Exercise details: Write every line below out again, exactly as given, but leave out the pictures.

Collected material:
_ _ _ _
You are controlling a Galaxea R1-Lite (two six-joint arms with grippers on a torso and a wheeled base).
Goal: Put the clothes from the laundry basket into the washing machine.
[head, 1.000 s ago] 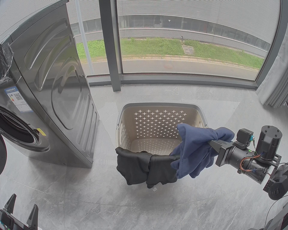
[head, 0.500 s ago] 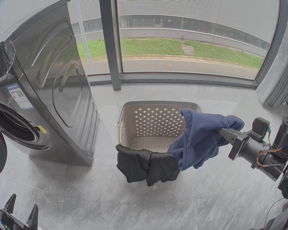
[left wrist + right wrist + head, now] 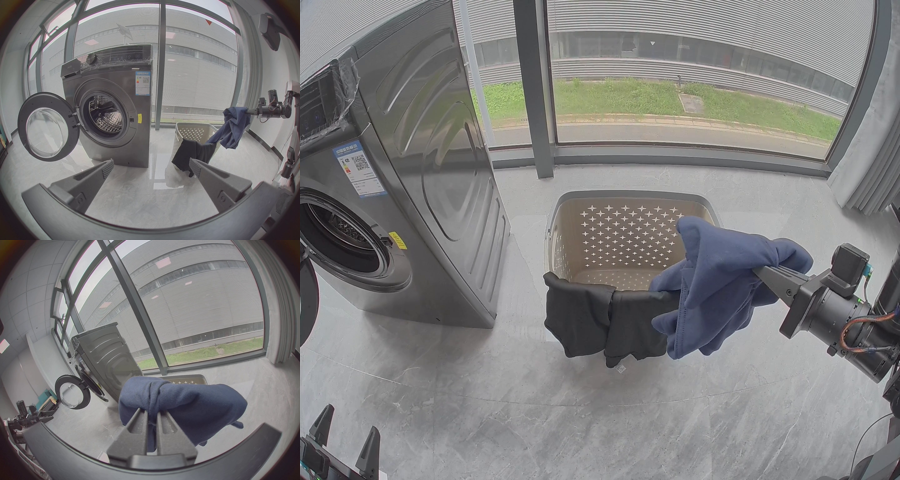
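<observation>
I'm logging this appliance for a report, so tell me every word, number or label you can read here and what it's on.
Nothing is legible.
Blue-and-white label on the washing machine front: print too small.
Yellow sticker on the same front: too small.
Control panel markings: blurred.
White tag under the black garment: too small.

Head view: high up, tilted down at the floor (image 3: 550, 406), with the basket (image 3: 625, 195) straight ahead and the washing machine (image 3: 437, 162) to its left.
Left wrist view: low near the floor, well back, facing the washing machine's open front.
Right wrist view: raised, close behind the blue garment (image 3: 187, 405), facing the window (image 3: 200, 308).
Shared: washing machine and basket appear in all three.
</observation>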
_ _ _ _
Output below:
You are controlling a Galaxea R1-Lite (two six-joint arms with grippers on a torso and a wheeled base).
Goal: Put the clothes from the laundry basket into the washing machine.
[head, 1.000 s ago] 
[head, 0.500 s ago] 
[left wrist + right wrist + head, now] 
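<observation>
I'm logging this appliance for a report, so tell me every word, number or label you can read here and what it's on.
Nothing is legible.
Blue-and-white label on the washing machine front: print too small.
Yellow sticker on the same front: too small.
Control panel markings: blurred.
White tag under the black garment: too small.

Head view: high up, tilted down at the floor (image 3: 550, 406), with the basket (image 3: 625, 195) straight ahead and the washing machine (image 3: 437, 162) to its left.
Left wrist view: low near the floor, well back, facing the washing machine's open front.
Right wrist view: raised, close behind the blue garment (image 3: 187, 405), facing the window (image 3: 200, 308).
Shared: washing machine and basket appear in all three.
</observation>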

No further output is expected here.